Does Santa ever get sad?

And if he does, how does he handle it?  I’ve been wondering this over the past several days when I’ve been feeling pretty blue sailing through some rough seas.

Trying for cheery posts for the blog, I’ve come up dry.  It didn’t seem fitting to write something really sad, so that as much as I wanted to craft a post, I couldn’t.

I’ve even been struggling with getting that Hat on.   Or I’ve had to swipe tears away hastily when I’ve been out in public. Should I take the Santa Hat off if I’m crying, the way I did a few days ago?  It feels wrong to be teary while wearing the hat of a “jolly old elf.”  I don’t think I’ve ever seen a crying Santa and didn’t feel like blazing that trail then.

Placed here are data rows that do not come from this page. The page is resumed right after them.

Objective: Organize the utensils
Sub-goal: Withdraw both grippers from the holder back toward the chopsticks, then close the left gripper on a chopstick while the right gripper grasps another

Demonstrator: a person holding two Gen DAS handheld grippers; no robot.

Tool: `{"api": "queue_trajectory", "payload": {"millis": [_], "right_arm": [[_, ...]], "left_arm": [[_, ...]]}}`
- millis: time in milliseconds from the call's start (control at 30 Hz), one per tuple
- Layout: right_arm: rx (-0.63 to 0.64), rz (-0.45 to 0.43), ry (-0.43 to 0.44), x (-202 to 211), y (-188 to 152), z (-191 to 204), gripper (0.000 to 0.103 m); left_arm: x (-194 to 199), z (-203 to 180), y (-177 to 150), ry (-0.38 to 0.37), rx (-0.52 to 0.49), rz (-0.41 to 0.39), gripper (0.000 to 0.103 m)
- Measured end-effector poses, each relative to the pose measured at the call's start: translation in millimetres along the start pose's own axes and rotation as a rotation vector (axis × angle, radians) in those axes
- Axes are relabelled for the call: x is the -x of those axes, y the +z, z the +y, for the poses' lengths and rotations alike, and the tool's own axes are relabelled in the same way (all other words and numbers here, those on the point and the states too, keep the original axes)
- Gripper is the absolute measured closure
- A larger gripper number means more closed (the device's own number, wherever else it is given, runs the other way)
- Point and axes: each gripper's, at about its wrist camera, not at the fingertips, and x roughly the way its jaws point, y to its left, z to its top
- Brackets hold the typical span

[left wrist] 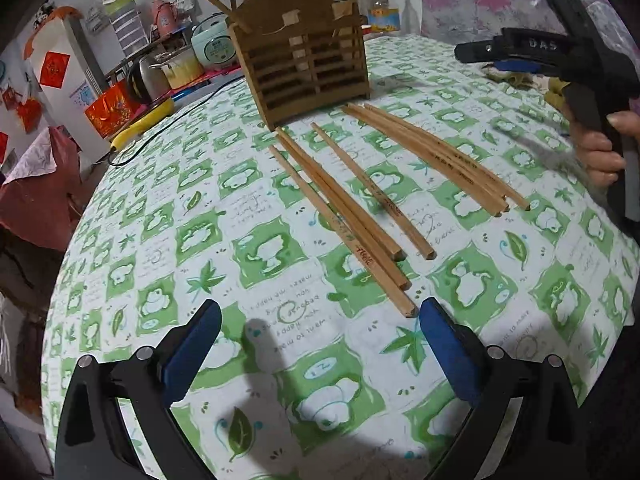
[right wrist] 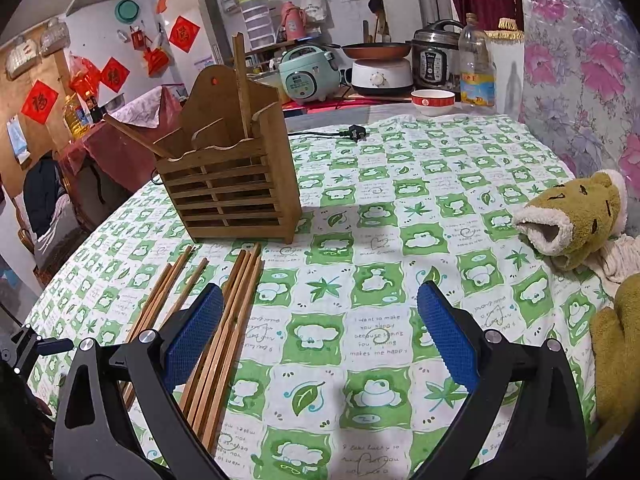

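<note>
Two grippers hang with fingers spread wide and nothing between them: the left gripper [left wrist: 320,352] sits near the ends of the long wooden chopsticks [left wrist: 344,216] lying flat on the green-and-white checked tablecloth [left wrist: 160,240] before the brown slatted wooden holder [left wrist: 304,68], the right gripper [right wrist: 320,340] just beside them.

Seven chopsticks [left wrist: 360,216] lie loose on the worktop [left wrist: 160,280]; one wooden holder [left wrist: 304,68] at twelve o'clock holds two more.
</note>
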Motion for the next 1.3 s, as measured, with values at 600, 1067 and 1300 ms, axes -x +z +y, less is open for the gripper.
{"api": "queue_trajectory", "payload": {"millis": [600,1067,1300], "right_arm": [[0.158,0.137,0.103,4.1,-34.6,22.1,0.009],[0.361,0.3,0.135,8.9,-77.6,48.9,0.034],[0.227,0.268,0.114,14.1,-71.2,11.5,0.049]], "left_arm": [[-36.9,77.0,33.9,0.114,0.333,0.063,0.006],[-28.8,49.5,32.0,0.17,0.179,0.028,0.006],[-15.9,45.3,18.5,0.096,0.166,0.024,0.006]]}}
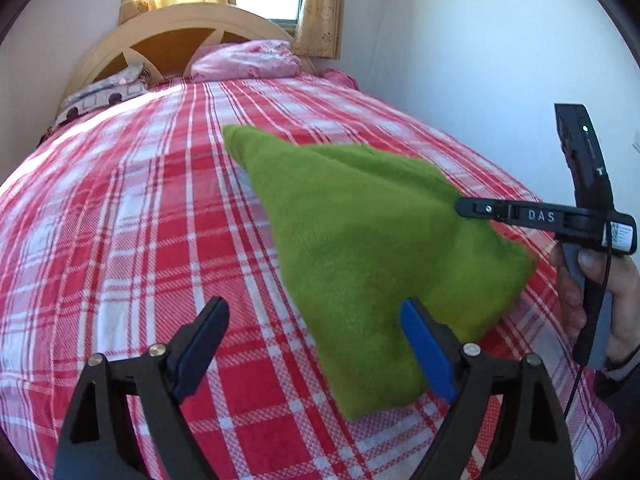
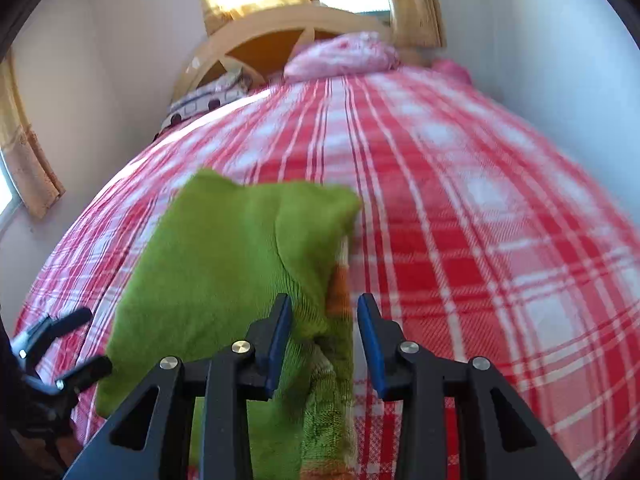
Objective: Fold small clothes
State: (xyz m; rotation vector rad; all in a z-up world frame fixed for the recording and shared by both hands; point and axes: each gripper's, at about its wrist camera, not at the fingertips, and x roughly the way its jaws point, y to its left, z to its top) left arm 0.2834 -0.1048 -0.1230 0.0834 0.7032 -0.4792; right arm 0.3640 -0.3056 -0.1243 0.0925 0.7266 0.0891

Yesterday, I decided not to wear my Santa Hat to a challenging event.  Just couldn’t put on the show.   Plus, I thought that maybe if I gave it a break, I’d come back strong today.   I decided that instead of staying silent, I’d pose my question to the Universe about Santa and sadness.  I have to say that writing has once again worked its magic in shifting things so that they feel better, clearer.

I did wear my Hat today, and loved a few delightful encounters.   I’m hoping that I may still be able to get back in the game.  I remind myself of my post about how it can be tough to be joyful–I’m feeling it.  I’m wondering if I just need to keep showing up, with my Santa Hat and my good intentions.

Wishing you joy….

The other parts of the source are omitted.